A California evangelist says one of the most liberal organizations in the country is responsible for increasing the public's awareness of God's laws.  Ray Comfort is president of Living Waters Ministries, a ministry that equips Christians to witness biblically and effectively.  Comfort, who uses the Ten Commandments extensively in his witnessing efforts, says recent attempts by the American Civil Liberties Union to remove God's laws from public display have actually backfired.  "I am so grateful to them because at the end of 2003, to my unbelief as I watched peak prime-time television -- day after day, night after night -- [I saw] slow panning of ABC, CBS, NBC, CNN, and Fox News Network over the Ten Commandments."  The evangelist says the repetitious images of Commandments such as "Thou shalt not kill" and "Thou shalt not commit adultery" and "You shall have no other gods before me" reminded an entire generation that there is a God "who has a law that's written in stone."  Comfort also says efforts to remove the Ten Commandments from public display have made it easier to witness for Christ.

Dalai Lama's Visit Mobilizes Christians Concerning Buddhism's Growth
Charisma News Service

A highly-publicized visit earlier this year by Tibetan Buddhism's leader, the Dalai Lama, to Pasadena, Calif., and three major Canadian cities motivated some Christians to pray and raised others' awareness of the growing presence of a previously ignored religion. When he landed in Los Angeles in April, the Dalai Lama hosted three days of Buddhist teaching. He also spoke to 4,500 school children, lectured 5,000 university students and dispensed advice to a crowd of business executives. James Stephens, a doctoral student at Fuller Theological Seminary in California who was a devout Buddhist for 14 years, said the spiritual threat of Buddhism influencing unsuspecting "seekers," even some who consider themselves Christians, is very real. "I call [the Dalai Lama] the 'pluralist pope' because he advocates exploring Buddhism while staying within the security of your professed religion.
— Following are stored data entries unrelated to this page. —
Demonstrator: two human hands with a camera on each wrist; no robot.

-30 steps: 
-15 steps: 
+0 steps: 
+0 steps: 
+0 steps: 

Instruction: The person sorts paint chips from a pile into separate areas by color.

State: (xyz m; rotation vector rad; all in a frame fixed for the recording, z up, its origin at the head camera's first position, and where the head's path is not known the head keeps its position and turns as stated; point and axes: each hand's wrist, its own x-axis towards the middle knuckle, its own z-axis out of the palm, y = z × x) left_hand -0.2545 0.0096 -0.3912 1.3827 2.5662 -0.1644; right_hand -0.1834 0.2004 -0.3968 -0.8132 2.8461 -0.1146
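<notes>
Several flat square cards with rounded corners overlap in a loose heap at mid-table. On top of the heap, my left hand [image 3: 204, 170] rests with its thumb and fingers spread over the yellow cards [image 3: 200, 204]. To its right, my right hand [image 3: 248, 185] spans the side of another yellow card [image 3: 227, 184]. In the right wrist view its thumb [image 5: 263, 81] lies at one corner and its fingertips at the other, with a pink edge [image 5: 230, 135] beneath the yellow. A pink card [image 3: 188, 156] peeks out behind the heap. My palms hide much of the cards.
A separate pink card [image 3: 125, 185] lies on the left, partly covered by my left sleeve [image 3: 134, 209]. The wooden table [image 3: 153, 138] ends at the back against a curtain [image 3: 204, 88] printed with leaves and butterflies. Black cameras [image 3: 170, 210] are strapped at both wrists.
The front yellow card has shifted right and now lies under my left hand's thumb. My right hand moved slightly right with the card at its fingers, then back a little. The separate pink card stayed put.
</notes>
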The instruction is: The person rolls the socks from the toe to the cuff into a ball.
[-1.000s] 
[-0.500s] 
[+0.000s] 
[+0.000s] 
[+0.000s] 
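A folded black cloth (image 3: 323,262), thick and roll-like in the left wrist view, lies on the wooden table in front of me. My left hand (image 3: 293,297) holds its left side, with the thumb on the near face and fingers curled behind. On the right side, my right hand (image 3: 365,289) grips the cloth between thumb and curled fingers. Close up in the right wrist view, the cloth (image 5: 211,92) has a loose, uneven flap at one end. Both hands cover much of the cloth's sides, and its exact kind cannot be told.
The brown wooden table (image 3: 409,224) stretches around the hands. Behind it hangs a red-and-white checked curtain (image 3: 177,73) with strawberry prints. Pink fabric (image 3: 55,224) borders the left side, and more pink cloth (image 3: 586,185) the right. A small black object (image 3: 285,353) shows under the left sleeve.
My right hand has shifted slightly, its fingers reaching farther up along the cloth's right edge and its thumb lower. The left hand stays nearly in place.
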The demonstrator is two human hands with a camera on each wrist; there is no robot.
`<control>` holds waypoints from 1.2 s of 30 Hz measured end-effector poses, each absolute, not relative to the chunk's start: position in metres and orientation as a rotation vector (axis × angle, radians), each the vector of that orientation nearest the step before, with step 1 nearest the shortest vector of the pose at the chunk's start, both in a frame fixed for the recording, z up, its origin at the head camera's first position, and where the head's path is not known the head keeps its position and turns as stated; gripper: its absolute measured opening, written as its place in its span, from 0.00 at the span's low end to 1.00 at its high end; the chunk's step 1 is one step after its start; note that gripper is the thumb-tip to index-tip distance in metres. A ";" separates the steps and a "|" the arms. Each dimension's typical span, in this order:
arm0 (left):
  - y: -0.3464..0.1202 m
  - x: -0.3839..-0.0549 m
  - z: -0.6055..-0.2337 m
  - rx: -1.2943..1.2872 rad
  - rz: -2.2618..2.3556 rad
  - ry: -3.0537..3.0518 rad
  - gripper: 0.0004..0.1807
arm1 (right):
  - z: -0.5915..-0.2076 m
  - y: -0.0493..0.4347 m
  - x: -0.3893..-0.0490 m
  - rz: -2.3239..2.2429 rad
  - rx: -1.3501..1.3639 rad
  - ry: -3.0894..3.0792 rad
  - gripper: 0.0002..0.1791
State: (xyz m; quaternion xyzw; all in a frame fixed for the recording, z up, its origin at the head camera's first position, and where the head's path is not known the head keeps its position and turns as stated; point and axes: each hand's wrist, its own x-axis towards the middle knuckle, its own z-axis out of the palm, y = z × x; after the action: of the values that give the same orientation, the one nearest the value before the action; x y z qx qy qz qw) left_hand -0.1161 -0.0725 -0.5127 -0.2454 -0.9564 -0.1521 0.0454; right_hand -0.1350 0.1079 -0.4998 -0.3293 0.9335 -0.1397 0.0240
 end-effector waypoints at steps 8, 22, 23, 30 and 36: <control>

And he attracts huge crowds," Stephens, who leads the Sonrise Center for Buddhist Studies, which teaches Christians how to evangelize Buddhists, said. There are an estimated 10 million Buddhists in the United States and 305,000 in Canada. House of the King (HotK), a Toronto-based prayer and worship movement, was set up specifically for the Dalai Lama's visit. Supported by a variety of Toronto churches and denominations HotK commissioned shifts of prayer-walkers to intercede at key spiritual locations around the city, while friendship evangelists were posted in a Tibetan teahouse and art gallery set up inside a downtown church. "The Dalai Lama's visit gave us a chance to represent Jesus to the visiting Tibetans, who responded very positively," HotK's Hany Boghossian said.